I believe if you pitch, you set a budget and then throw the kitchen sink at it. You plan early. Write brilliant briefs for every department involved. Getting the team together and agreeing who will be pitching very early on.

The problem is, any good agency is 90% committed in terms of capacity every week… if not more. So where does the critical resource, budget, pitch team, energy and talent to respond within 10-20 working days come from.

And how do you get the sequencing right to allow you to do your best work. Who writes the briefs? Who asks the client questions within the first 24hrs? Who figures out what we need to produce? Who runs this process? Who can judge the creative? Where do you find the right creative or planners if you need to outsource? Who will come up with the ideas? And who puts together or drive the final proposal, pricing and associated assets?

That’s what I do working alongside your internal teams as a Pitch Consultant, or as it’s been termed… Pitch Doctor.

I ask myself with every fresh pitch brief, “what will win the pitch?”. It sounds obvious – but it changes your approach. It makes you address early the things that should not be ignored. And also, it keeps you honest. Should we pitch for this? Can we win? Do we have time? Do we need to make time? Have we got the resource? Second place doesn’t make sense. If you do it, do it to win.

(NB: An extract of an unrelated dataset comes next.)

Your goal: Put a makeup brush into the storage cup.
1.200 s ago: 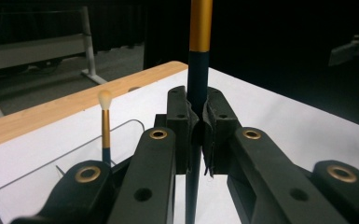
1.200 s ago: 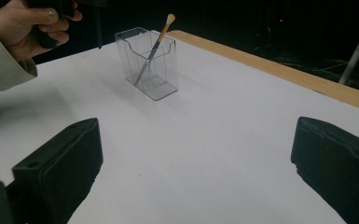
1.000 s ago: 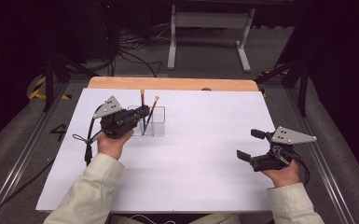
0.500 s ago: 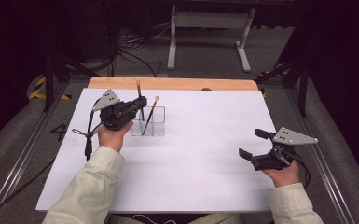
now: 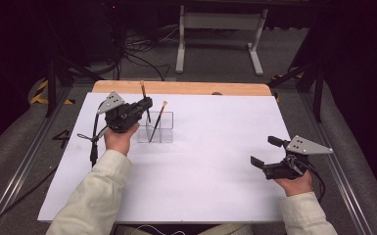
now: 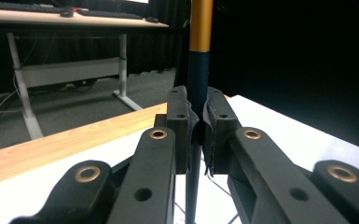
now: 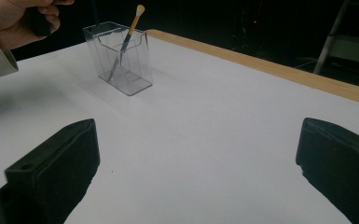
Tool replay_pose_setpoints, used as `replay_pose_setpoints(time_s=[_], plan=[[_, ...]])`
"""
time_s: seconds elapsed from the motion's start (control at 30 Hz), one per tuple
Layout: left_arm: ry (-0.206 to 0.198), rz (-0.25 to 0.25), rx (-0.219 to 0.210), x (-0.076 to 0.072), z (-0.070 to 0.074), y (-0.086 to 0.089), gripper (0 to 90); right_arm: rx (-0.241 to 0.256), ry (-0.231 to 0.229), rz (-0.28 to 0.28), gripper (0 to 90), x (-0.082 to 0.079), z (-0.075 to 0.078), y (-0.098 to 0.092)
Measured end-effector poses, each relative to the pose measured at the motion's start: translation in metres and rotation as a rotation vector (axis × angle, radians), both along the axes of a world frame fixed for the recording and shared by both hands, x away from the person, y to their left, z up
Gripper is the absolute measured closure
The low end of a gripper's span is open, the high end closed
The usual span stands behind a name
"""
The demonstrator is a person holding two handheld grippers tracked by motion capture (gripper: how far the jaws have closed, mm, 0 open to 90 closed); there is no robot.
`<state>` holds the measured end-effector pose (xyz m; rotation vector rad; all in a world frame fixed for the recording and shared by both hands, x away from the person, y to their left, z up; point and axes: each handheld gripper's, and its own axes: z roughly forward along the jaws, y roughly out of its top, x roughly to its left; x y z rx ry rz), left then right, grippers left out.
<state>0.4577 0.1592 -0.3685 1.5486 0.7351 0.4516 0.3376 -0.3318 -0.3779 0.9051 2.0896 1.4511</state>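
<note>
1. From the high view, your left gripper [image 5: 146, 104] is raised at the far left part of the white table [image 5: 215, 191], just beside a clear plastic holder [image 5: 155, 128]. It is clenched on a brush [image 5: 143, 96], which stands nearly upright with its tip up and its lower end reaching toward the holder's left compartment; whether that end is inside it cannot be told from here. A second brush [image 5: 158, 120] leans in the holder, bristles up and tilted to the right. Your left hand [image 5: 118, 138] wraps the gripper's body, a pale sleeve [image 5: 90, 200] behind it. Your right gripper [image 5: 267, 152] sits well apart, near the table's right edge, low over the surface, its jaws spread wide with nothing between them. A wooden strip [image 5: 181, 88] runs along the table's far edge.

2. From the left gripper view, the two black jaws are squeezed tight on the brush handle [image 6: 196, 79], dark blue where the pads meet it and orange-yellow above. The handle runs straight up and down between the pads. A desk [image 6: 51, 18] stands beyond the table.

3. From the right gripper view, your two jaws stand far apart, released, over bare white table [image 7: 205, 140]. Ahead, the clear holder [image 7: 126, 70] stands upright with the leaning brush [image 7: 129, 32] inside, its pale bristles topmost. Your left hand [image 7: 23, 18] is just beside the holder.
</note>
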Motion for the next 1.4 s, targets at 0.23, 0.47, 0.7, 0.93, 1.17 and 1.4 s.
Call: replay_pose_setpoints(time_s=[0.23,0.47,0.7,0.93,1.17,1.4], plan=[[-0.046,0.009,0.021,0.005,-0.005,-0.005,82.7,-0.004,0.006,0.007,0.0,-0.001,0.0,0.001],[-0.034,0.018,0.033,0.007,-0.009,-0.01,82.5,0.001,0.006,0.012,0.0,-0.002,0.0,0.0],[-0.009,0.023,0.032,0.01,-0.014,-0.014,82.5,0.002,0.009,0.022,0.0,-0.002,-0.001,0.001],[0.011,0.015,0.019,0.012,-0.021,-0.016,82.5,0.005,0.017,0.027,0.1,-0.002,-0.001,0.001],[0.023,0.016,0.013,0.012,-0.031,-0.016,82.4,0.016,0.018,0.02,0.5,-0.002,-0.001,-0.001],[0.021,0.023,0.046,0.013,-0.034,-0.018,82.4,0.017,0.021,0.024,1.2,-0.002,-0.001,0.0]])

When it comes to qualifying whether we should pitch for a client or not most agencies don’t have a standard approach – often going for everything and everything – derailing the agency’s service levels and standards at the same time.

Out of interest, I used to use the following filter when deciding who to pitch for – the 7 Fs, borrowed from a very bright agency owner a few years ago. A prospect had to tick three to qualify as a pitch I would ran at. The F’s are:

  1. Footstep – A footstep into industry we want to be in. A starting point to more experience.
  2. Fame – High exposure to important decision makers, community, great work, or punching above our weight.
  3. Fun – Just that. Good for the team and something different, a great morale builder and good for the portfolio.
  4. Financial – May not be something we are going after but can makes sense for us financially, fitting with our business plan.
  5. Future – We believe in the client, people or business and think it is going somewhere – and we want to go with them, even if it doesn’t make us any money now.
  6. Fit – We know their business, or it’s right in our sweet spot.
  7. Fee – A mid to long-term regular client, then it could be a great piece of retained business which is good for us commercially.

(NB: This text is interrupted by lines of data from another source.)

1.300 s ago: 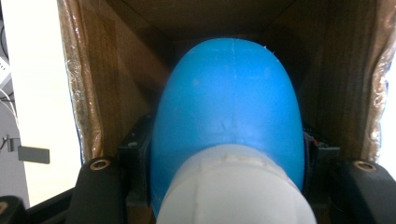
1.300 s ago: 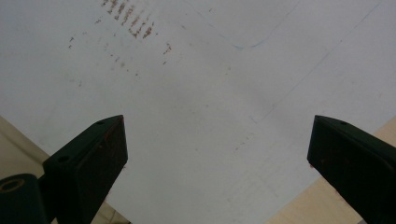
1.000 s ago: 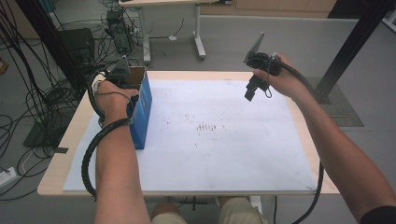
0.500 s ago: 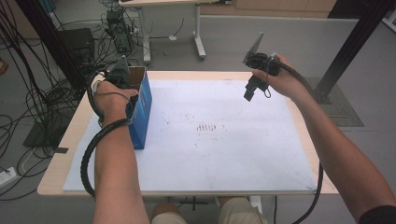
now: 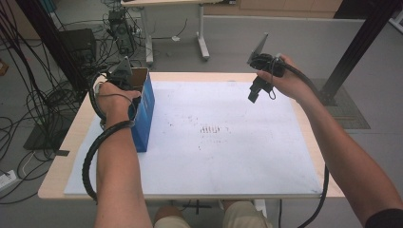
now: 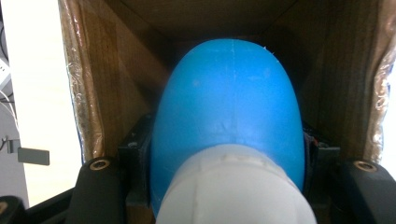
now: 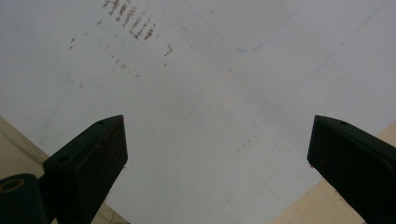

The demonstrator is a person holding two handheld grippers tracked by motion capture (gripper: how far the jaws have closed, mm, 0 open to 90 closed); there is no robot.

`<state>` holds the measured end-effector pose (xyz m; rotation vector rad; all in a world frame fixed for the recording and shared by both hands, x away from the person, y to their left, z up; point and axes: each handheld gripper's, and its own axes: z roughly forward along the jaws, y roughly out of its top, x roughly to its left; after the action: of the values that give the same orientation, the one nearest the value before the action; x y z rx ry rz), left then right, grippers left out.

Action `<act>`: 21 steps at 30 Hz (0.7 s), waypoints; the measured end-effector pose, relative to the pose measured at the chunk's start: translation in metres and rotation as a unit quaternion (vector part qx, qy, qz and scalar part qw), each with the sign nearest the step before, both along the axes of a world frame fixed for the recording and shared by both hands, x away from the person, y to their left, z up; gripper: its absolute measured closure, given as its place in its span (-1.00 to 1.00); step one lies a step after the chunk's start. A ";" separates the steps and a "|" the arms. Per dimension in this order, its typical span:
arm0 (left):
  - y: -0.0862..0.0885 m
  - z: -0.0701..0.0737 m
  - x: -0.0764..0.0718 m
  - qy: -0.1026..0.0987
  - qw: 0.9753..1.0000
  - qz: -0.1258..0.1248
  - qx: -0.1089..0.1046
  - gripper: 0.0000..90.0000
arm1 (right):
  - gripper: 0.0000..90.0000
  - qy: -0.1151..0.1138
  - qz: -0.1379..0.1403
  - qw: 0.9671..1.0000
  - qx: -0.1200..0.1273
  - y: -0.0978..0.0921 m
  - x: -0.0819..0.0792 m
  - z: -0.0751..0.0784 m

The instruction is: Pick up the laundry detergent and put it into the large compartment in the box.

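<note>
Closest in, the left gripper (image 6: 224, 186) is clamped on a blue and white bulb (image 6: 226, 121), jaws squeezing it from both sides. It's poking down into the open top of the blue box (image 5: 142, 114) standing at the left edge of the table (image 5: 71, 142), brown cardboard walls all around the bulb. Further over, the right gripper (image 7: 217, 149) hangs above the white sheet (image 5: 228, 156) near the far right, jaws spread wide, nothing between them, well apart from the box.
</note>
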<state>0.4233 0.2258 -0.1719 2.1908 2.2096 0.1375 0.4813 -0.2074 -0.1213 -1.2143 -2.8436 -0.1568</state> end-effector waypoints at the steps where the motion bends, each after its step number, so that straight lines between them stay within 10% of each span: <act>1: 0.000 0.000 0.000 -0.001 1.000 0.000 0.001 -0.18 | -0.89 0.001 0.000 1.000 0.000 0.000 0.000 0.000; 21: -0.001 0.000 0.000 0.001 1.000 -0.001 0.001 -0.18 | -0.89 -0.001 0.000 1.000 -0.001 -0.001 -0.001 0.001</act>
<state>0.4238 0.2246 -0.1718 2.1961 2.2086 0.1390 0.4805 -0.2082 -0.1205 -1.2162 -2.8460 -0.1552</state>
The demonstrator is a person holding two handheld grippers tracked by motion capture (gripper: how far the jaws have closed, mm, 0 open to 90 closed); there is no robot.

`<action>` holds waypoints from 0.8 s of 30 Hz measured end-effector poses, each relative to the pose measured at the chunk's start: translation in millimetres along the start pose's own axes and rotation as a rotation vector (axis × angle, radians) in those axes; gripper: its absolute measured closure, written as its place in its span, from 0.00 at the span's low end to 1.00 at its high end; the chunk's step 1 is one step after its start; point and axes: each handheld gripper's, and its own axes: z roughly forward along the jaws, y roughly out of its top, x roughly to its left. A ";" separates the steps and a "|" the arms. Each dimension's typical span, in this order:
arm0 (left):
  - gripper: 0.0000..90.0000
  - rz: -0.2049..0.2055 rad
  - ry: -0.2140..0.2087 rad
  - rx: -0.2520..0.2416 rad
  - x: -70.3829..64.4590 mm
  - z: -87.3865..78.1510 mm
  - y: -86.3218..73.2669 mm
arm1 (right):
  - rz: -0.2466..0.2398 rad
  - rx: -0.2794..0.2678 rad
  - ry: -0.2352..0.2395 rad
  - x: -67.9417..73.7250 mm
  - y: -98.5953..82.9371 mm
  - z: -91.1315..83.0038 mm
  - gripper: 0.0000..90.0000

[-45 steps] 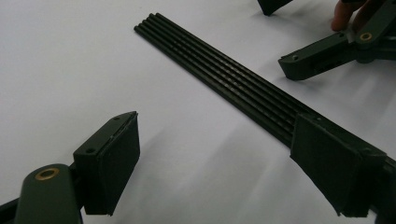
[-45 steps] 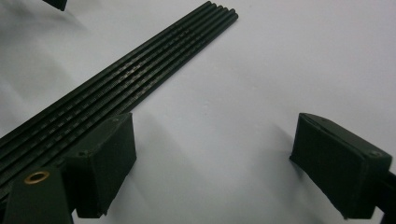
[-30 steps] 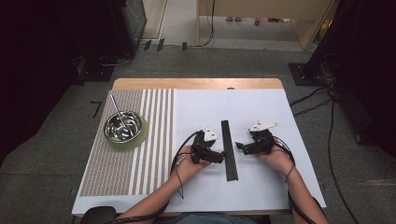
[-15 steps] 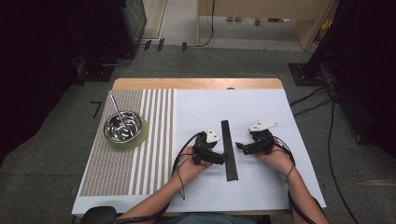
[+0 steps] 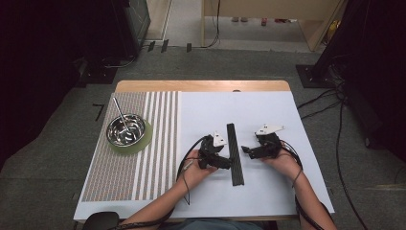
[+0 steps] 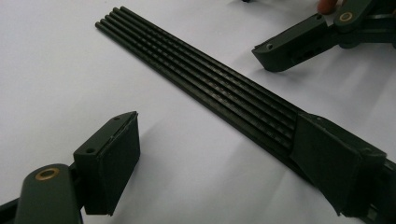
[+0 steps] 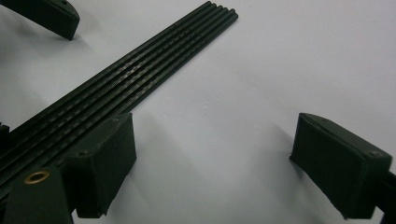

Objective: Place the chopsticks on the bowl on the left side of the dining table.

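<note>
On the white sheet (image 5: 268,124), middle of the table (image 5: 201,86): one black ribbed strip (image 5: 234,153), flat, long axis running near to far, its far end tilted very slightly left.

My left gripper (image 5: 221,162): just left of the strip's near half, jaws spread wide; in the left gripper view one jaw stands in front of the strip's near part and the other over bare sheet; I cannot tell if it touches.

My right gripper (image 5: 246,151): just right of the strip, jaws apart, gripping nothing; in the right gripper view one jaw sits at the strip's edge, the other over bare sheet.

Far left, on the striped mat (image 5: 134,148): steel bowl (image 5: 126,130) on a green coaster, a thin rod leaning in it.

Change since half a second ago: none seen; strip, both grippers and bowl hold the same places.
</note>
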 end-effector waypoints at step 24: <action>0.25 -0.009 -0.001 -0.003 0.0 -1.8 -1.4 | 0.000 -0.001 0.000 0.0 0.0 0.0 0.15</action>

Throughout my career I’ve maintained a 80% + pitch:win ration. Not because I’ve dodged big pitches. Far from it. But by always focusing on what the client wants, and giving it EVERYTHING that we have. Challenger agencies need to behave like challenger brands – and that means we have to show more heart than the global network agencies. And it pays off.

Pro-activity is a major success driver. It’s vital to move fast and with quality, impressing the brand owner at every stage. You can be half way to winning before you step into the room. It’s amazing how many agencies respond slowly or poorly early on. They don’t even know that they have lost before they’ve fully read the brief. It’s critical to maintain contact, organising the team early. Find that killer insight. Knowing as much or more than the client about their space. Addressing your weaknesses as well as your strengths in your pitch. Clients smell bullshit a mile away. Honesty goes a long way.

Then there’s creating beautiful and irresistible presentations and pitch assets. Investing in research (yes – spending money on bespoke research!) It all counts. And, of course, with coming up with ruthlessly simple but killer ideas, that come to life in every channel. Ideas that the client cannot wait to use. And a deck that flows seamlessly from start-to-finish, presented by a well coached and thus supremely confident but natural pitch team.

As a Pitch Doctor I can help with MUST-WIN pitches, at every stage of the process (from briefing, strategy and approach through to creative, proposal development and pitch team coaching) loading the odds in your favour. It takes a monumental effort to pull off a winning pitch – and there is help out there at every stage if you need it.